• _WHAT YOU SHOULD DO_
Start to finish, copy the data exactly.

• _DATASET EXTRACT_
-- Opening Marker --
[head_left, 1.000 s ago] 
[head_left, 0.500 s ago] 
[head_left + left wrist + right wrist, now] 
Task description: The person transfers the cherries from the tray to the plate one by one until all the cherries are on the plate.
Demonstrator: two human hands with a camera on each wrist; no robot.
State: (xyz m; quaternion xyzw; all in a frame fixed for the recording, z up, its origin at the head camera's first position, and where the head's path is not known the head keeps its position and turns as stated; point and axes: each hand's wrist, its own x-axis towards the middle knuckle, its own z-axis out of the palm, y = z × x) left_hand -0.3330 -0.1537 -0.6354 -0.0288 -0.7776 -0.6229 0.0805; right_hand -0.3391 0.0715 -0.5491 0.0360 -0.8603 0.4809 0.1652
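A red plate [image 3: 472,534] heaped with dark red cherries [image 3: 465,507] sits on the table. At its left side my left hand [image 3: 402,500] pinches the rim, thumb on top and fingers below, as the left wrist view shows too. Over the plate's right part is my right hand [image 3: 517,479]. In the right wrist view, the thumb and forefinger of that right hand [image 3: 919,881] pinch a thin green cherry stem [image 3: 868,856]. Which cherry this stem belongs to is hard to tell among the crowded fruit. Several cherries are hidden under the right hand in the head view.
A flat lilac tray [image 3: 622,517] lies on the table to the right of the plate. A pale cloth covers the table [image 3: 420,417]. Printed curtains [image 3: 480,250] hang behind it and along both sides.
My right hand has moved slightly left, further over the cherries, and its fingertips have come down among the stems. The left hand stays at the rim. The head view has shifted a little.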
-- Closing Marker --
• _ANSWER AREA_
[head_left, 1.000 s ago] 
[head_left, 0.500 s ago] 
[head_left + left wrist + right wrist, now] 
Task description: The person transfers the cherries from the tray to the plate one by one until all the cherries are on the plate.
Demonstrator: two human hands with a camera on each wrist; no robot.
State: (xyz m; quaternion xyzw; all in a frame fixed for the recording, z up, its origin at the head camera's first position, and where the head's path is not known the head keeps its position and turns as stated; point and axes: each hand's wrist, its own x-axis towards the middle knuckle, its own z-axis out of the palm, y = z × x) left_hand -0.3330 -0.1537 -0.6354 -0.0288 -0.7776 -0.6229 0.0805; right_hand -0.3391 0.0715 -0.5491 0.0360 -0.8603 0.4809 0.1652
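A red plate [image 3: 472,534] heaped with dark red cherries [image 3: 465,507] sits on the table. At its left side my left hand [image 3: 402,500] pinches the rim, thumb on top and fingers below, as the left wrist view shows too. Over the plate's right part is my right hand [image 3: 517,479]. In the right wrist view, the thumb and forefinger of that right hand [image 3: 919,881] pinch a thin green cherry stem [image 3: 868,856]. Which cherry this stem belongs to is hard to tell among the crowded fruit. Several cherries are hidden under the right hand in the head view.
A flat lilac tray [image 3: 622,517] lies on the table to the right of the plate. A pale cloth covers the table [image 3: 420,417]. Printed curtains [image 3: 480,250] hang behind it and along both sides.
My right hand has moved slightly left, further over the cherries, and its fingertips have come down among the stems. The left hand stays at the rim. The head view has shifted a little.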

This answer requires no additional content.